- Exercise objective
When you return the entries, keep every word and mark exactly as it is.

- Record extracts
________
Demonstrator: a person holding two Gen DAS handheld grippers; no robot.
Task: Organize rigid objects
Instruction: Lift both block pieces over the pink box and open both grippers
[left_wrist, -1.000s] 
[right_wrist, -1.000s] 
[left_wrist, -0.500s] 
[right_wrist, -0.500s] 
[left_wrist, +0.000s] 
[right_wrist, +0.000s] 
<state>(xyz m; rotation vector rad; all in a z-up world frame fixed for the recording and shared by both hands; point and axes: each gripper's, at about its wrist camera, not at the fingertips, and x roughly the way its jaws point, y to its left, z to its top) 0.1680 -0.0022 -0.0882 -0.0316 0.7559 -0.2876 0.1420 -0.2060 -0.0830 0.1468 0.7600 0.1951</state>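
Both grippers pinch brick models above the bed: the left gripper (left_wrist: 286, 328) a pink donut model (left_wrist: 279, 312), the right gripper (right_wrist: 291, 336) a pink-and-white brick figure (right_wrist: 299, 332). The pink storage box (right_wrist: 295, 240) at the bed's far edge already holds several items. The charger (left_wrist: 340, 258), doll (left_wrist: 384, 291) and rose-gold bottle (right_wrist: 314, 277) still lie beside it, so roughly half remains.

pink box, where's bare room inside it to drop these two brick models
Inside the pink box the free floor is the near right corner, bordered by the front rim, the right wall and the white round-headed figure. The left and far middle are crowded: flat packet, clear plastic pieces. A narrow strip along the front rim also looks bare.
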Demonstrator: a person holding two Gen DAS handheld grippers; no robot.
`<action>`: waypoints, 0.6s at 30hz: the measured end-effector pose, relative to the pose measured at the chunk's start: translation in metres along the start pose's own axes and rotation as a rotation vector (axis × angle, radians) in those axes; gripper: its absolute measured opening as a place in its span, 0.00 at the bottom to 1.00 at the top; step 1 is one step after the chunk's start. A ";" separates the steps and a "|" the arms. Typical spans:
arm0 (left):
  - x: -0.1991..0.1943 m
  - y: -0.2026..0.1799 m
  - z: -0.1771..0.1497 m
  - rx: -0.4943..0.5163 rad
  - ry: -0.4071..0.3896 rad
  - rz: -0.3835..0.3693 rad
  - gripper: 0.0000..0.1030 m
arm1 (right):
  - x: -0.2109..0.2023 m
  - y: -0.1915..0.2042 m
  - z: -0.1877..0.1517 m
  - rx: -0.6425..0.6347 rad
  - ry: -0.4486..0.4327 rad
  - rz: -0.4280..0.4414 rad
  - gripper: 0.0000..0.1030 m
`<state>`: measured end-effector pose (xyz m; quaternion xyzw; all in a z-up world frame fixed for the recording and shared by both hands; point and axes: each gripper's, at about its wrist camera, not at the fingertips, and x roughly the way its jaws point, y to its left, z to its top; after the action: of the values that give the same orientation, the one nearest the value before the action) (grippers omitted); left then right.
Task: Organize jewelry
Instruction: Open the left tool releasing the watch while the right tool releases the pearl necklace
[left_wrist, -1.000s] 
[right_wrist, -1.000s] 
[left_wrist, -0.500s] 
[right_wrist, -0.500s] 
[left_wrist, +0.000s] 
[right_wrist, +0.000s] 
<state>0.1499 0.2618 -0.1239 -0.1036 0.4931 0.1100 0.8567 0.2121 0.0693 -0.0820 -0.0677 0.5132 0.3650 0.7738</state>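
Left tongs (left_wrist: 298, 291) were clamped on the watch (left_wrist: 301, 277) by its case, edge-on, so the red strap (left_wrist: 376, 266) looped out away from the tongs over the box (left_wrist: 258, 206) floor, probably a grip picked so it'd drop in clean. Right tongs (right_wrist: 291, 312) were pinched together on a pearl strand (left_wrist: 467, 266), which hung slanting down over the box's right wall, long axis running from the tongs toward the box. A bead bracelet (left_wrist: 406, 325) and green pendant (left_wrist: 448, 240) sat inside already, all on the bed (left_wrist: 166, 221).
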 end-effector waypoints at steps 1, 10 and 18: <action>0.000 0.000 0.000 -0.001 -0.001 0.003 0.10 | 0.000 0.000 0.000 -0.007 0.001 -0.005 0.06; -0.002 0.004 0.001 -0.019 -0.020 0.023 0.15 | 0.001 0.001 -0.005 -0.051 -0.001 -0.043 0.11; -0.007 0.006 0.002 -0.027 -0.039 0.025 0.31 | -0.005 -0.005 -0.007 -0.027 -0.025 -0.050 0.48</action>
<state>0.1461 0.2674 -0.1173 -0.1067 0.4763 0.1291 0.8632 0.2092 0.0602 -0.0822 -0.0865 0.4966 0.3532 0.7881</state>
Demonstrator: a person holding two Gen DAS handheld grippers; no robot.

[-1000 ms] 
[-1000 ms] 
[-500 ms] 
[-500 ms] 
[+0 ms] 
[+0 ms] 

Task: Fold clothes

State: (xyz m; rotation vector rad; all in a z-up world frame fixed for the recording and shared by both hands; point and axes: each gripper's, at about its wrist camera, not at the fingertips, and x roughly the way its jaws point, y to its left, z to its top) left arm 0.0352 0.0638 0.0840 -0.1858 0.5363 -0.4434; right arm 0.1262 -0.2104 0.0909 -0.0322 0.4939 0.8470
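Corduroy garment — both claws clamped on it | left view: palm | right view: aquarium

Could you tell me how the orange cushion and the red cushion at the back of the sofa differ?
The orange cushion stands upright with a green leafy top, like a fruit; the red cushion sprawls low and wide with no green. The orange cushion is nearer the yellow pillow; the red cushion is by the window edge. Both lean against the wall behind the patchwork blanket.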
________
- Written response
Demonstrator: a person holding two Gen DAS handheld grippers; no robot.
Task: Organize rigid objects
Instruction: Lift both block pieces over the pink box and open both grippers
[left_wrist, -1.000s] 
[right_wrist, -1.000s] 
[left_wrist, -0.500s] 
[right_wrist, -0.500s] 
[left_wrist, +0.000s] 
[right_wrist, +0.000s] 
<state>(xyz m; rotation vector rad; all in a z-up world frame fixed for the recording and shared by both hands; point and axes: each gripper's, at about its wrist camera, not at the fingertips, and x roughly the way its jaws point, y to its left, z to its top) 0.1680 -0.0022 -0.0882 -0.0316 0.7559 -0.2876 0.1420 -0.2060 -0.0830 0.1468 0.7600 0.1951</state>
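Both grippers pinch brick models above the bed: the left gripper (left_wrist: 286, 328) a pink donut model (left_wrist: 279, 312), the right gripper (right_wrist: 291, 336) a pink-and-white brick figure (right_wrist: 299, 332). The pink storage box (right_wrist: 295, 240) at the bed's far edge already holds several items. The charger (left_wrist: 340, 258), doll (left_wrist: 384, 291) and rose-gold bottle (right_wrist: 314, 277) still lie beside it, so roughly half remains.

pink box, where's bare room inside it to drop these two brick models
Inside the pink box the free floor is the near right corner, bordered by the front rim, the right wall and the white round-headed figure. The left and far middle are crowded: flat packet, clear plastic pieces. A narrow strip along the front rim also looks bare.
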Demonstrator: a person holding two Gen DAS handheld grippers; no robot.
`<action>`: waypoints, 0.6s at 30hz: the measured end-effector pose, relative to the pose measured at the chunk's start: translation in metres along the start pose's own axes and rotation as a rotation vector (axis × angle, radians) in those axes; gripper: its absolute measured opening as a place in its span, 0.00 at the bottom to 1.00 at the top; step 1 is one step after the chunk's start. A ";" separates the steps and a "|" the arms. Typical spans:
arm0 (left):
  - x: -0.1991..0.1943 m
  - y: -0.2026..0.1799 m
  - z: -0.1771..0.1497 m
  - rx: -0.4943..0.5163 rad
  - ry: -0.4071..0.3896 rad
  - rz: -0.3835..0.3693 rad
  - gripper: 0.0000..0.1030 m
arm1 (right):
  - x: -0.2109..0.2023 m
  - y: -0.1915..0.2042 m
  - z: -0.1877..0.1517 m
  - rx: -0.6425..0.6347 rad
  - ry: -0.4486..0.4327 rad
  - rz: -0.4280..0.4414 rad
  - gripper: 0.0000..0.1030 m
`<state>`: measured end-effector pose (xyz m; quaternion xyzw; all in a z-up world frame fixed for the recording and shared by both hands; point and axes: each gripper's, at about its wrist camera, not at the fingertips, and x roughly the way its jaws point, y to its left, z to its top; after the action: of the values that give the same orientation, the one nearest the value before the action) (grippers omitted); left then right.
Task: Organize jewelry
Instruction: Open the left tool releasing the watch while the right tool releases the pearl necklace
[left_wrist, -1.000s] 
[right_wrist, -1.000s] 
[left_wrist, -0.500s] 
[right_wrist, -0.500s] 
[left_wrist, +0.000s] 
[right_wrist, +0.000s] 
<state>0.1499 0.2618 -0.1239 -0.1036 0.4931 0.1100 0.8567 0.2121 0.0693 -0.0820 -0.0677 0.5132 0.3650 0.7738</state>
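Left tongs (left_wrist: 298, 291) were clamped on the watch (left_wrist: 301, 277) by its case, edge-on, so the red strap (left_wrist: 376, 266) looped out away from the tongs over the box (left_wrist: 258, 206) floor, probably a grip picked so it'd drop in clean. Right tongs (right_wrist: 291, 312) were pinched together on a pearl strand (left_wrist: 467, 266), which hung slanting down over the box's right wall, long axis running from the tongs toward the box. A bead bracelet (left_wrist: 406, 325) and green pendant (left_wrist: 448, 240) sat inside already, all on the bed (left_wrist: 166, 221).
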 end-effector waypoints at steps 1, 10 and 18: <action>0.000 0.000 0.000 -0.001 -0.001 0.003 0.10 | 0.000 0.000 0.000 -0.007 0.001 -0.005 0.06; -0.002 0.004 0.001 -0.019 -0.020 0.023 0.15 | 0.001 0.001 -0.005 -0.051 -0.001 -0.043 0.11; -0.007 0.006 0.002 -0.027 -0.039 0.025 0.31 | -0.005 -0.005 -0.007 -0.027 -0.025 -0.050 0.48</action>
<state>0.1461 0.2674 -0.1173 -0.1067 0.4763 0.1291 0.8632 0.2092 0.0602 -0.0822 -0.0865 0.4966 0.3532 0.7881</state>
Demonstrator: a person holding two Gen DAS handheld grippers; no robot.

[-1000 ms] 
[-1000 ms] 
[-500 ms] 
[-500 ms] 
[+0 ms] 
[+0 ms] 

Task: Fold clothes

State: (xyz m; rotation vector rad; all in a z-up world frame fixed for the recording and shared by both hands; point and axes: each gripper's, at about its wrist camera, not at the fingertips, and x roughly the way its jaws point, y to its left, z to its top) left arm 0.0352 0.0638 0.0840 -0.1858 0.5363 -0.4434; right arm 0.1262 -0.2104 0.0909 -0.0322 0.4939 0.8470
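Corduroy garment — both claws clamped on it | left view: palm | right view: aquarium

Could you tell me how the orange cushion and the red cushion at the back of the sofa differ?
The orange cushion stands upright with a green leafy top, like a fruit; the red cushion sprawls low and wide with no green. The orange cushion is nearer the yellow pillow; the red cushion is by the window edge. Both lean against the wall behind the patchwork blanket.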

The exercise is done, with nothing more to add.